Date of Birth: July 19th, 1974 (New Orleans, Louisiana)
Height: 5’11"
Eye Color: Blue
Hair Color: Graying blond
Complexion: Fair
Education: High school
Occupation: Police officer, NOPD (1994—present)
Religion: Disciples of Christ
Bio:
History
Early Life & Career
Otis prides himself as being a “Southern man, not gentleman.” He is the product of his upbringing, being raised in a white, blue-collar family whose father lost his dockyard job to automation and containerization, but blamed racial integration, immigration, and alleged semitic conspiracies for their financial woes. Otis grew up watching his father and uncles don Ku Klux Klan robes, burn crosses at Baptist churches, and electioneer for David Duke’s gubernatorial campaign. Although he himself never joined the KKK or NAAWP, Otis ended up adopting much of their views. In short, he was raised to be a bigot, and he unquestioningly became one.

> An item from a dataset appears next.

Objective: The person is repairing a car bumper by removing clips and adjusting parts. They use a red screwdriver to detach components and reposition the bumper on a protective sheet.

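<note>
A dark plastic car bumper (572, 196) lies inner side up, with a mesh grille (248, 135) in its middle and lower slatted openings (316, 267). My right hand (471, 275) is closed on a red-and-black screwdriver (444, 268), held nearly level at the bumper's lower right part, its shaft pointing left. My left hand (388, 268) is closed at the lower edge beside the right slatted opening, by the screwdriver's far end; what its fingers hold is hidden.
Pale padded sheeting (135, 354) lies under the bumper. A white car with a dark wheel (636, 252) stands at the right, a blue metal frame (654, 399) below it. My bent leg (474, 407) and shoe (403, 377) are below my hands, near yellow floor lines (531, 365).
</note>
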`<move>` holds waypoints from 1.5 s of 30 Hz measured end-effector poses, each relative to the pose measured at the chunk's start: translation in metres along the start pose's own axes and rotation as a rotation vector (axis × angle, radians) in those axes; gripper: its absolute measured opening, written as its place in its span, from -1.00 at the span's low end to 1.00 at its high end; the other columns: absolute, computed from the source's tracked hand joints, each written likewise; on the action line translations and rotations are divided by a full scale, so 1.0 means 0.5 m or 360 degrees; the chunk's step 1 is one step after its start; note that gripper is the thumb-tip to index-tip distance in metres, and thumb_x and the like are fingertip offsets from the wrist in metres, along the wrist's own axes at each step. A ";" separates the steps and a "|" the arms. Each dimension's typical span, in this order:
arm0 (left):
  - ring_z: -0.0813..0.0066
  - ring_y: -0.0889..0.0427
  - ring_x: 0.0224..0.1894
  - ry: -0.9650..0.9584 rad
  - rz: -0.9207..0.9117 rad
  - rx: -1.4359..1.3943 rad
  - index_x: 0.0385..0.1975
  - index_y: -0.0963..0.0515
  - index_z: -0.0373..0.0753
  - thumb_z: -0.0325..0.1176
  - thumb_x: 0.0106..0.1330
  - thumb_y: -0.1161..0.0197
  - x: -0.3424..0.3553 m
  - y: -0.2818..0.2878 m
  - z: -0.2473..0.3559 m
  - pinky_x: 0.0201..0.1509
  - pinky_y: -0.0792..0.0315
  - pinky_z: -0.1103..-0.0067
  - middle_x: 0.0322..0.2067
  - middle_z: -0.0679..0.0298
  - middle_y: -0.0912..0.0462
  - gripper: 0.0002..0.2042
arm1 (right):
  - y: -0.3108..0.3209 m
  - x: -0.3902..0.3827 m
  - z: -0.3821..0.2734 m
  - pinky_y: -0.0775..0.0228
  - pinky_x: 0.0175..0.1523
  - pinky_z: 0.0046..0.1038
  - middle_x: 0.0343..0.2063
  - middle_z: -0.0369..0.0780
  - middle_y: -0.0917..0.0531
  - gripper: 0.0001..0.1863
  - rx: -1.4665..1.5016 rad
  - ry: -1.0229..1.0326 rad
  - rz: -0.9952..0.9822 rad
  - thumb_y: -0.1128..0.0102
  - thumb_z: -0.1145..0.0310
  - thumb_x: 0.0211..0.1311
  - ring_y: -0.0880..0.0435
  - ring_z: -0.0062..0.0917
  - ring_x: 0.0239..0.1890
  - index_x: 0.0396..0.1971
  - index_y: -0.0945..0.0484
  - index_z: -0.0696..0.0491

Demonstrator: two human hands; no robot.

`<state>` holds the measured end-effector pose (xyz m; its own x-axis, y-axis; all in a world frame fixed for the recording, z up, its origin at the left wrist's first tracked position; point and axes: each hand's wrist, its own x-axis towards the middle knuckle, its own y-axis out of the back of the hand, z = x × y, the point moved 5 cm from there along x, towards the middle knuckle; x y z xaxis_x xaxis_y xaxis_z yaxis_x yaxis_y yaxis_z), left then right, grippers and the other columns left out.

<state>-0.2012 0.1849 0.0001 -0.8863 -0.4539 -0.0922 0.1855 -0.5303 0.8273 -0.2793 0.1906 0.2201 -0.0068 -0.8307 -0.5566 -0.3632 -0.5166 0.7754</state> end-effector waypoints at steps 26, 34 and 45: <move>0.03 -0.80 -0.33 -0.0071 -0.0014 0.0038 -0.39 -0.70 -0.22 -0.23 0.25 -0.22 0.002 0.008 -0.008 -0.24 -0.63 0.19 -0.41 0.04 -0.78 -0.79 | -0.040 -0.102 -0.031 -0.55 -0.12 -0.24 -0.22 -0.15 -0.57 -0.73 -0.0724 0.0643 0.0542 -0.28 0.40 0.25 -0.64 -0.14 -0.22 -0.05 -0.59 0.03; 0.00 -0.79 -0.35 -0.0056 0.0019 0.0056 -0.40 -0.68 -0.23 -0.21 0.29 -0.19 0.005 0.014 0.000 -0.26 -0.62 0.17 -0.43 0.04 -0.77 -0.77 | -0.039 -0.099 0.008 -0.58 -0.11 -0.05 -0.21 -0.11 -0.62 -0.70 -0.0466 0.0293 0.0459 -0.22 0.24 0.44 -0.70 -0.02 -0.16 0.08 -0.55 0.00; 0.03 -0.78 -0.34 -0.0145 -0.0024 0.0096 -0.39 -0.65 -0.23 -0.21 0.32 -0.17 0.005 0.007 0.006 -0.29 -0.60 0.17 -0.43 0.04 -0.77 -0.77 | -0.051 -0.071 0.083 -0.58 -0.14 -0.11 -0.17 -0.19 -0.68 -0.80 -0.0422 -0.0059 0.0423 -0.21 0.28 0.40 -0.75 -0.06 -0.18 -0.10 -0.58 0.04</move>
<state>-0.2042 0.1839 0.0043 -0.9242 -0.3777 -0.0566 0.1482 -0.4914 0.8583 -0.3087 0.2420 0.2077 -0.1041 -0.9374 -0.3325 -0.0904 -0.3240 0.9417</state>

Prompted by his ideological drive to protect “civilized folks from pukes and degenerates” and his less-articulated desire to bash some heads, Otis joined the NOPD on his 20th birthday. He began his career as a beat cop, quickly distinguishing himself as tough, hard-working, obedient to the ‘right’ bosses, and not-afriad to get his hands dirty. This reputation, as well as his unapologetic bigotry, gained him favor amongst the ‘good ol boys’ of the NOPD. With their patronage, Otis climbed the ranks. He made sergeant after a series of front page drug busts during the crack epidemic. A few years later, he earned his lieutenant’s bar after exposing a human trafficking and prostitution ring while not exposing some of its more ‘respectable’ clientele, which included a local judge, an oil tycoon’s son, and a state senator.
Hurricane Katrina
During Katrina, Otis was among the few officers who did not abandon his post. “Mother nature may wipe out our beat,” he said, “but I won’t allow anarchy to take its place.” He gained some measure of fleeting fame when national media posted pictures of him leading his team to first rescue trapped nursing home residents, then an orphaned infant, from the floodwaters. In recognition of these services, Otis was promoted to captain.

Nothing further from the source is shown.